• _AIM OF THE EXERCISE_: Print the data exactly as it appears, keeping every word.

• _INPUT DATA_:
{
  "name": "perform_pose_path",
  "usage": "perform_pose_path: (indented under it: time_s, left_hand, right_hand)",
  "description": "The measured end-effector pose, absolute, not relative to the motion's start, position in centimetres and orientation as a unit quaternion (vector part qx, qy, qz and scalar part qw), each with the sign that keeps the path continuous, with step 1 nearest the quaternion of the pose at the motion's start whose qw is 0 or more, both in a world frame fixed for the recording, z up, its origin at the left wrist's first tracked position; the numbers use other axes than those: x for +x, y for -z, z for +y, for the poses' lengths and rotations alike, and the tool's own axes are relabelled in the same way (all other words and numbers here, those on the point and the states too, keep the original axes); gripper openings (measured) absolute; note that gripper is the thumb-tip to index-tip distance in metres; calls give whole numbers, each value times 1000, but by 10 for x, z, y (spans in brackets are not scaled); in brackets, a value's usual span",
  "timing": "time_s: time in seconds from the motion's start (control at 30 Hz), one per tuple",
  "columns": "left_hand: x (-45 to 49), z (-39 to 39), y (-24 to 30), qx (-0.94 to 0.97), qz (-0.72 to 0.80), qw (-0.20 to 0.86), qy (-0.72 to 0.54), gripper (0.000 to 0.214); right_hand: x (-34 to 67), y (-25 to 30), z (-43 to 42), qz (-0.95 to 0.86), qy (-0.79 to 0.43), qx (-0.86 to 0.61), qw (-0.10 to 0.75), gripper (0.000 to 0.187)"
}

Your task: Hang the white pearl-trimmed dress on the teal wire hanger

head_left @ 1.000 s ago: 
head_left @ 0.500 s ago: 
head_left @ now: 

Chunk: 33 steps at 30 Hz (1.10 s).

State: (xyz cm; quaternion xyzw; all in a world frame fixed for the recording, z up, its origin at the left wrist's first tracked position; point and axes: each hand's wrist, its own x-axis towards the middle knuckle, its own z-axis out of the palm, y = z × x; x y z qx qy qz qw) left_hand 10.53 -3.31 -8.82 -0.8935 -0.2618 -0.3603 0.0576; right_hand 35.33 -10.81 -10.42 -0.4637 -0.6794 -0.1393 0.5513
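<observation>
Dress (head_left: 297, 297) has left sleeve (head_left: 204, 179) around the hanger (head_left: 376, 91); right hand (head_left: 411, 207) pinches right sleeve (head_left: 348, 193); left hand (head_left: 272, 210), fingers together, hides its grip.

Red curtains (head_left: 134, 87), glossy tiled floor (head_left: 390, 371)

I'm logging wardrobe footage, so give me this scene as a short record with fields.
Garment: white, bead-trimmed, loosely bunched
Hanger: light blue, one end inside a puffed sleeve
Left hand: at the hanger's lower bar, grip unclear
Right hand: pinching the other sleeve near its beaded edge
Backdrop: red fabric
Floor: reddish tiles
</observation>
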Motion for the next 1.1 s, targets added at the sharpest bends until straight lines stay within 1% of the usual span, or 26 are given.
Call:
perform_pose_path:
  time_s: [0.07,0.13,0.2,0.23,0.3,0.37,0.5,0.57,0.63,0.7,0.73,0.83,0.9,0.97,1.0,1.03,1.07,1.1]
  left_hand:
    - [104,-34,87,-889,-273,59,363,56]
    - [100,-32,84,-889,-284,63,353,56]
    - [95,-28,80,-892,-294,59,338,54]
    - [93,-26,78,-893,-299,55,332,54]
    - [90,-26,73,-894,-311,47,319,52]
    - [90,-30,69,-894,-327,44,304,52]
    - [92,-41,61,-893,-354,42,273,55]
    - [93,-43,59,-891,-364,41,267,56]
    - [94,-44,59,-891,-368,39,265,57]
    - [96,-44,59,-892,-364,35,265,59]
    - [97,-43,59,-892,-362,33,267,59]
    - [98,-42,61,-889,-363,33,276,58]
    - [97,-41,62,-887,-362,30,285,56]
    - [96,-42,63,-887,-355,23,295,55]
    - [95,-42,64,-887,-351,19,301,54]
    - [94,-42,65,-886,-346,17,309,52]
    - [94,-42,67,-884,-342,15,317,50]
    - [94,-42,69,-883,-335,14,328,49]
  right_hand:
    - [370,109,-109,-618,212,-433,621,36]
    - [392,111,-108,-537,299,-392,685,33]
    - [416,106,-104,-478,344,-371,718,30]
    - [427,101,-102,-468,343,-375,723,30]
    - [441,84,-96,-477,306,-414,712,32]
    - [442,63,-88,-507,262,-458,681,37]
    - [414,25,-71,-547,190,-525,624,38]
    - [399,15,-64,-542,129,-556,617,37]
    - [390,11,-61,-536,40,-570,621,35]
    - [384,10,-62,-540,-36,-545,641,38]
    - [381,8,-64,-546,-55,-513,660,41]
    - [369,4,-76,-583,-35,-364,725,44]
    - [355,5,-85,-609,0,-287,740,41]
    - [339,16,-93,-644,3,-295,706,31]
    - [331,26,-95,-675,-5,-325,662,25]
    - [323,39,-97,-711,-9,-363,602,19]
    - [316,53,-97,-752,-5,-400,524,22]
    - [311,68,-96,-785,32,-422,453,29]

• _SOLUTION BELOW_:
{
  "name": "perform_pose_path",
  "usage": "perform_pose_path: (indented under it: time_s, left_hand, right_hand)",
  "description": "The measured end-effector pose, absolute, not relative to the motion's start, position in centimetres and orientation as a unit quaternion (vector part qx, qy, qz and scalar part qw), each with the sign that keeps the path continuous, with step 1 nearest the quaternion of the pose at the motion's start whose qw is 0 or more, both in a world frame fixed for the recording, z up, its origin at the left wrist's first tracked position; the numbers use other axes than those: x for +x, y for -z, z for +y, for the poses' lengths and rotations alike, and the tool's own axes are relabelled in the same way (all other words and numbers here, those on the point and the states too, keep the original axes); gripper openings (measured) absolute; note that gripper is the thumb-tip to index-tip distance in metres; calls give whole numbers, each value times 1000, but by 10 for x, z, y (spans in brackets are not scaled); in brackets, a value's usual span",
  "timing": "time_s: time in seconds from the motion's start (control at 30 Hz), one per tuple",
  "columns": "left_hand: x (-45 to 49), z (-39 to 39), y (-24 to 30), qx (-0.94 to 0.97), qz (-0.72 to 0.80), qw (-0.20 to 0.86), qy (-0.72 to 0.54), gripper (0.000 to 0.214); right_hand: x (-34 to 67), y (-25 to 30), z (-43 to 42), qz (-0.95 to 0.86), qy (-0.79 to 0.43), qx (-0.86 to 0.61), qw (-0.10 to 0.75), gripper (0.000 to 0.187)"
}

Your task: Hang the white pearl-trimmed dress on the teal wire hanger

head_left @ 1.000 s ago: 
head_left @ 0.500 s ago: 
head_left @ now: 

Chunk: 33 steps at 30 Hz (1.10 s).

State: (xyz cm; quaternion xyzw; all in a world frame fixed for the recording, z up, its origin at the left wrist's first tracked position; point and axes: each hand's wrist, its own x-axis towards the middle knuckle, its own z-axis out of the palm, y = z × x; x y z qx qy qz qw) left_hand 10.53 -3.31 -8.82 -0.8935 -0.2618 -0.3603 0.0576; right_hand 35.33 -10.81 -10.42 -0.4637 -0.6794 -0.1393 0.5513
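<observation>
Dress (head_left: 297, 297) has left sleeve (head_left: 204, 179) around the hanger (head_left: 376, 91); right hand (head_left: 411, 207) pinches right sleeve (head_left: 348, 193); left hand (head_left: 272, 210), fingers together, hides its grip.

Red curtains (head_left: 134, 87), glossy tiled floor (head_left: 390, 371)

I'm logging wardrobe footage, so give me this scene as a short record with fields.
Garment: white, bead-trimmed, loosely bunched
Hanger: light blue, one end inside a puffed sleeve
Left hand: at the hanger's lower bar, grip unclear
Right hand: pinching the other sleeve near its beaded edge
Backdrop: red fabric
Floor: reddish tiles
</observation>
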Motion for the next 1.1 s, targets added at the sharpest bends until straight lines stay within 1% of the usual span, or 26 are given.
Call:
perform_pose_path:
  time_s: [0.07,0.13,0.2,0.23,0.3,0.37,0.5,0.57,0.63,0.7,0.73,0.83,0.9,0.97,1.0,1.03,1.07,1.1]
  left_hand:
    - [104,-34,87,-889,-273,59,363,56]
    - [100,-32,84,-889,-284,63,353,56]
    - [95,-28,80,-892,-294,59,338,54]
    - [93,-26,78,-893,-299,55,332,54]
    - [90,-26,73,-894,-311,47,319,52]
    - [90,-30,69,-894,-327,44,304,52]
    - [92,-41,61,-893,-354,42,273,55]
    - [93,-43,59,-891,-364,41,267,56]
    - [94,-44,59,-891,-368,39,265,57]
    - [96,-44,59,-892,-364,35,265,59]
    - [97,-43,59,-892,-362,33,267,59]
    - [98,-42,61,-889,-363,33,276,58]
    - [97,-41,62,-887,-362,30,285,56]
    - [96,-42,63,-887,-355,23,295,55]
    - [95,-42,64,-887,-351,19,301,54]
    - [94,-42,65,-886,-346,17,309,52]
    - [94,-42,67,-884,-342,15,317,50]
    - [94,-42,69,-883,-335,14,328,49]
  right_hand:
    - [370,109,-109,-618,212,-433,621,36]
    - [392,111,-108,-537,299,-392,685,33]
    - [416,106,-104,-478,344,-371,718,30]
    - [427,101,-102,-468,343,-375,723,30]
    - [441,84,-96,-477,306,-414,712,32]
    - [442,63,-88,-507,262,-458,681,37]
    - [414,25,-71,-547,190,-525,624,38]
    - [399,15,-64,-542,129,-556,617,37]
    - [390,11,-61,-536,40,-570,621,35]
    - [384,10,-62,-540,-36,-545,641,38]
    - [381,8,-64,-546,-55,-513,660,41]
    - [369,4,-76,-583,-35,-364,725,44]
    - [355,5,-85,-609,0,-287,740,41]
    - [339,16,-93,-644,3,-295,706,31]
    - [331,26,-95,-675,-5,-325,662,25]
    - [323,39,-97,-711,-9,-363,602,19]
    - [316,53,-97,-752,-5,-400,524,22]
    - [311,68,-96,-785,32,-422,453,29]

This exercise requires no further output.